[WORK REQUEST]
Recreate the listing that follows line for line, without pictures.

[INFORMATION SHOWN]

*** Block opens ***

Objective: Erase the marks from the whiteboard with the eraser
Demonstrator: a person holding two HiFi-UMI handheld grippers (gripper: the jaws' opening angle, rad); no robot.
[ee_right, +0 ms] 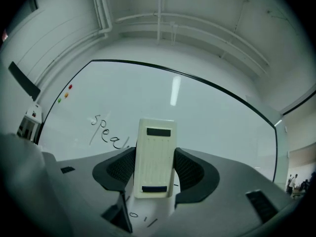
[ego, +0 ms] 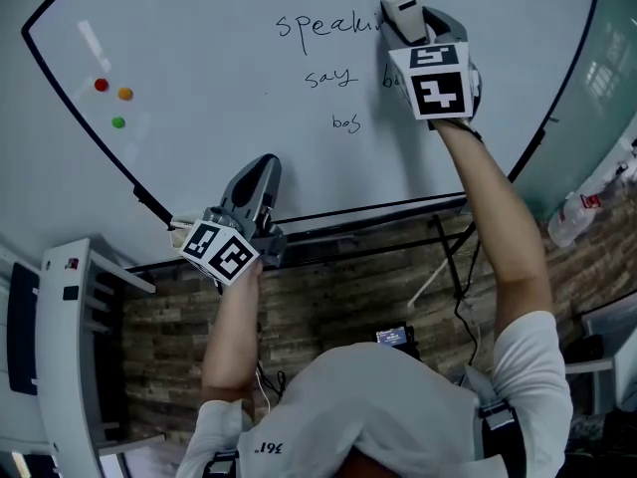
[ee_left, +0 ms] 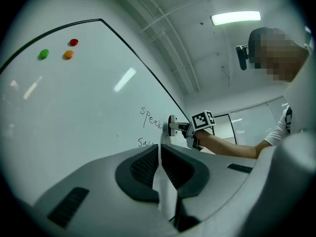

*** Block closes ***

[ANSWER SPACE]
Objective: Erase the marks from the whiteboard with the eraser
Demonstrator: a person holding two HiFi-UMI handheld grippers (gripper: the jaws' opening angle, rad); no robot.
[ee_right, +0 ms] 
[ego, +0 ms] 
[ee_left, +0 ms] 

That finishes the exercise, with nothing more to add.